# [Task instructions]
With pictures removed, print the listing exactly.

# [The data]
************

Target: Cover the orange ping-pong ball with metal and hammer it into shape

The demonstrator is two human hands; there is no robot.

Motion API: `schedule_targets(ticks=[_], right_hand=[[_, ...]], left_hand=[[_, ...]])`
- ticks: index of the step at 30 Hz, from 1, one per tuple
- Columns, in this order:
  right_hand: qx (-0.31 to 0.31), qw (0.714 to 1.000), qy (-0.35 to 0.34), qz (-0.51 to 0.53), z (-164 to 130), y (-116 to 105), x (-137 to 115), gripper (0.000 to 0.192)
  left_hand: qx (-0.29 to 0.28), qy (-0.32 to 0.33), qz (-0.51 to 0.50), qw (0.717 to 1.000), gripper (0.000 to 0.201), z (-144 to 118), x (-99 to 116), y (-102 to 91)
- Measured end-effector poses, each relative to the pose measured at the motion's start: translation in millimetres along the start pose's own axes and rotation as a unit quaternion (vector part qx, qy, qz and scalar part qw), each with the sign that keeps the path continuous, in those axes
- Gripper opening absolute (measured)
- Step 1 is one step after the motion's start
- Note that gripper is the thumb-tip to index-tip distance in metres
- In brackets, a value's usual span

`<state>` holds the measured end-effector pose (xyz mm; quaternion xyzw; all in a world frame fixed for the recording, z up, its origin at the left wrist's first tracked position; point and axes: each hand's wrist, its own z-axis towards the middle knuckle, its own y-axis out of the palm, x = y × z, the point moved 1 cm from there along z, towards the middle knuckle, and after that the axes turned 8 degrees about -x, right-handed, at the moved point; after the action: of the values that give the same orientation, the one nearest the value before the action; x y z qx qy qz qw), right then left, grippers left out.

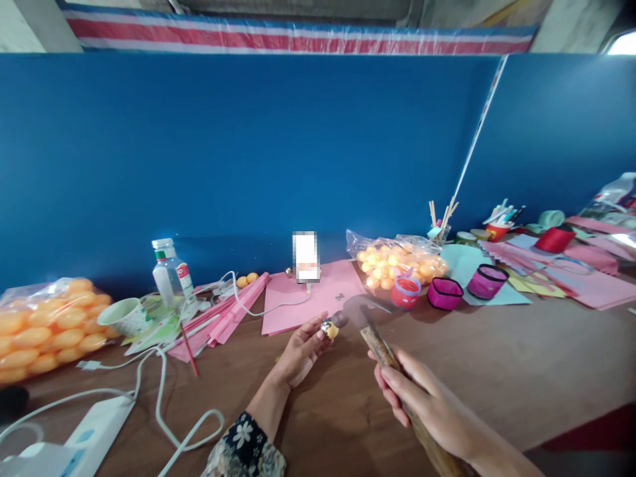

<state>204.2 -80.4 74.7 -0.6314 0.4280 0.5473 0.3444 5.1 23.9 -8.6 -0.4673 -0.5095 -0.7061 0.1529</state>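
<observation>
One small gold piece, pinched at the fingertips of the left hand, just above the surface, and here's the hammer right up beside it! The right hand is wrapped around the wooden handle; the head is blurred, and whether it touches the piece, I can't tell. How far along? Midway, I'd judge: both things are in hand, but the gold piece hasn't been set down, and no finished result shows on it. A small shiny thing rests on the far edge of the pink sheets; whether it's a match is too small to call.

Out across the brown surface, it's busy! Orange balls bulge in a bag at far left, more in a bag beyond the hammer. Two magenta bands, near and far, stand to the right, a white power strip lies lower left, and a blue panel walls off the back, with striped sheeting along its top.
</observation>
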Motion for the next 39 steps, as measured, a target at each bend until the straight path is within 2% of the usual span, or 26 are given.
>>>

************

# [Solved exercise]
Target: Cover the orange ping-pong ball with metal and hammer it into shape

The demonstrator is two human hands; there is no robot.

Motion API: `schedule_targets(ticks=[_], right_hand=[[_, ...]], left_hand=[[_, ...]])`
- ticks: index of the step at 30 Hz, from 1, one per tuple
- Columns, in this order:
  right_hand: qx (-0.31 to 0.31), qw (0.714 to 1.000), qy (-0.35 to 0.34), qz (-0.51 to 0.53), z (-164 to 130), y (-116 to 105), x (-137 to 115), gripper (0.000 to 0.192)
  left_hand: qx (-0.29 to 0.28), qy (-0.32 to 0.33), qz (-0.51 to 0.50), qw (0.717 to 1.000), gripper (0.000 to 0.201), z (-144 to 118), x (-99 to 116), y (-102 to 91)
- Measured end-effector poses, each relative to the pose measured at the motion's start: translation in millimetres along the start pose's own axes and rotation as a unit quaternion (vector part qx, qy, qz and scalar part qw), each with the sign that keeps the path continuous, in those axes
- Gripper opening absolute (measured)
- Step 1 is one step after the motion's start
- Note that gripper is the thumb-tip to index-tip distance in metres
- In brackets, a value's usual span

`<state>` holds the measured end-effector pose (xyz mm; quaternion xyzw; all in a world frame fixed for the recording, z up, its origin at the left wrist's first tracked position; point and axes: each hand's wrist, its own z-axis towards the middle knuckle, its own y-axis out of the palm, x = y × z, the point moved 1 cm from there along z, towards the middle knuckle, and after that the axes turned 8 degrees about -x, right-handed, at the moved point; after the action: of the values that give the same orientation, the one nearest the value before the action; x y z qx qy qz qw), right then left, grippers left out.


<state>204.2 -80.4 74.7 -0.6314 0.4280 0.5473 0.3444 5.1 23.9 -8.6 -0.4673 -0.5095 -0.7061 0.1529</state>
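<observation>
One small gold piece, pinched at the fingertips of the left hand, just above the surface, and here's the hammer right up beside it! The right hand is wrapped around the wooden handle; the head is blurred, and whether it touches the piece, I can't tell. How far along? Midway, I'd judge: both things are in hand, but the gold piece hasn't been set down, and no finished result shows on it. A small shiny thing rests on the far edge of the pink sheets; whether it's a match is too small to call.

Out across the brown surface, it's busy! Orange balls bulge in a bag at far left, more in a bag beyond the hammer. Two magenta bands, near and far, stand to the right, a white power strip lies lower left, and a blue panel walls off the back, with striped sheeting along its top.
</observation>
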Motion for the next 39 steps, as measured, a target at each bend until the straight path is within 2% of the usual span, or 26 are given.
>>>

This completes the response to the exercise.